▸ **About this exercise**:
Apart from the pictures, every line below is to be set down exactly.

▸ **Available data**:
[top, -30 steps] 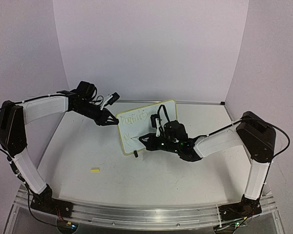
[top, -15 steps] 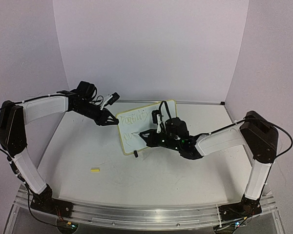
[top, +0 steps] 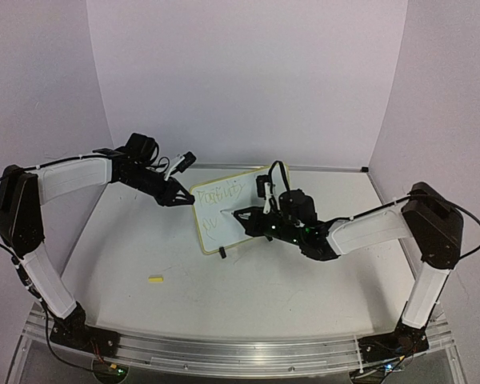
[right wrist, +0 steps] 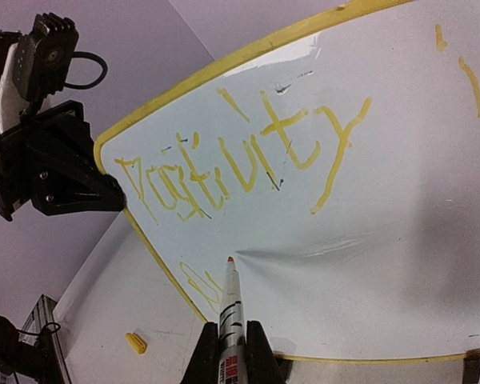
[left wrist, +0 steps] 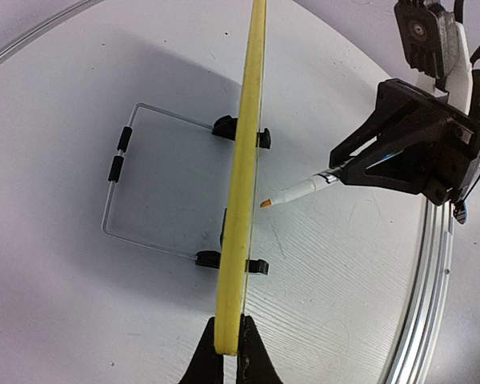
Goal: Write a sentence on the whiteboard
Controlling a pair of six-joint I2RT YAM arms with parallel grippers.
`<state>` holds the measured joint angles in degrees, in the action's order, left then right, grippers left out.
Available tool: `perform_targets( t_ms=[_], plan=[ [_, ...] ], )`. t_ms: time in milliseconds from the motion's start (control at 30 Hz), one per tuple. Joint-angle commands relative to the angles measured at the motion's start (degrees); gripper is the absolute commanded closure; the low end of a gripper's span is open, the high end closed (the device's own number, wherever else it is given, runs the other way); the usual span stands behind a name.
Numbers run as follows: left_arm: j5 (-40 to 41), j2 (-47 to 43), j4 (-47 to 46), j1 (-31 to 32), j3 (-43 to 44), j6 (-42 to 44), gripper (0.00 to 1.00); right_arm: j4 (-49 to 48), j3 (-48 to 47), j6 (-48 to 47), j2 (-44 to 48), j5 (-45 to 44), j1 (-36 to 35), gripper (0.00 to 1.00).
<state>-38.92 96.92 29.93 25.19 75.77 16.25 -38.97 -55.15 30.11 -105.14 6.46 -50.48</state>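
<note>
Yellow-rimmed whiteboard [right wrist: 368, 224], held by the left pincer [left wrist: 230, 342], faces the marker [left wrist: 304, 190] clamped in the right pincer [right wrist: 232, 352], tip nearly touching.

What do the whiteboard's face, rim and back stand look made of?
Whiteboard face: glossy white coated sheet; light glints off it. Rim: pale yellow, smooth, probably plastic. Back stand: thin bent wire, likely metal, with black sleeves and feet.

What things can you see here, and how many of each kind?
whiteboard: 1
marker pen: 1
small yellow piece: 1
claws: 2 (left claw, right claw)
Total: 5
</note>
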Motion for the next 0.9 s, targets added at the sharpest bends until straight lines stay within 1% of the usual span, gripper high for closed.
perform_targets(
  t_ms=[0,367,867],
  plan=[
    [2.53,1.59,4.54,1.18,0.61,1.17,1.00,-2.20,0.13,0.39,-0.29,-0.26,0.10,1.00],
    [2.53,1.79,4.52,1.20,0.69,1.19,1.00,-1.64,-1.43,1.18,-3.13,0.53,0.11,1.00],
    [2.51,1.96,4.52,1.20,0.70,1.22,1.00,-0.23,1.38,2.79,-0.84,-4.71,0.52,1.00]
  ],
)
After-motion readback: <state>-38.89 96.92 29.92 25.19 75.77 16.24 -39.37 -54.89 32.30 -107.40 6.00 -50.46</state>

▸ **Reply to the exercise**:
[top, -30 steps] 
[top, -15 steps] 
[top, +0 steps] 
[right wrist, +0 steps] 
[left wrist, +0 steps] 
Goal: Write a sentence on the whiteboard
Controlling a pair of six-joint I2RT YAM arms with parallel grippers.
`<state>` holds the measured joint angles in degrees, in the action's order, left then right, grippers left out.
Available tool: `perform_targets( t_ms=[_], plan=[ [_, ...] ], )`. t_ms: time in milliseconds from the motion's start (control at 30 Hz), one per tuple. Joint-angle commands relative to the angles measured at the motion's start (degrees); gripper is the absolute commanded closure; the low end of a gripper's span is open, the high end closed (the device's own number, wherever else it is given, runs the other way); the usual span stands behind a name.
Numbers run as follows: left_arm: j5 (-40 to 41), j2 (-47 to 43), j4 (-47 to 46), j1 (-31 to 32), j3 (-43 to 44), j6 (-42 to 44), gripper (0.00 to 1.00); right_arm: j4 (-49 to 48), j3 (-48 to 47), j6 (-48 to 47), j2 (-44 to 48), j5 (-45 to 44), j1 (-36 to 35), gripper (0.00 to 1.00).
<state>-38.92 96.92 29.93 25.19 75.77 16.25 -38.97 -55.15 30.11 -105.14 6.46 -50.48</state>
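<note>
Yellow-rimmed whiteboard [right wrist: 368, 224], held by the left pincer [left wrist: 230, 342], faces the marker [left wrist: 304, 190] clamped in the right pincer [right wrist: 232, 352], tip nearly touching.

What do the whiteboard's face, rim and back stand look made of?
Whiteboard face: glossy white coated sheet; light glints off it. Rim: pale yellow, smooth, probably plastic. Back stand: thin bent wire, likely metal, with black sleeves and feet.

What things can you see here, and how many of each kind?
whiteboard: 1
marker pen: 1
small yellow piece: 1
claws: 2 (left claw, right claw)
Total: 5
</note>
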Motion for the next 0.9 s, targets added at the sharpest bends until straight lines stay within 1% of the usual span, gripper high for closed.
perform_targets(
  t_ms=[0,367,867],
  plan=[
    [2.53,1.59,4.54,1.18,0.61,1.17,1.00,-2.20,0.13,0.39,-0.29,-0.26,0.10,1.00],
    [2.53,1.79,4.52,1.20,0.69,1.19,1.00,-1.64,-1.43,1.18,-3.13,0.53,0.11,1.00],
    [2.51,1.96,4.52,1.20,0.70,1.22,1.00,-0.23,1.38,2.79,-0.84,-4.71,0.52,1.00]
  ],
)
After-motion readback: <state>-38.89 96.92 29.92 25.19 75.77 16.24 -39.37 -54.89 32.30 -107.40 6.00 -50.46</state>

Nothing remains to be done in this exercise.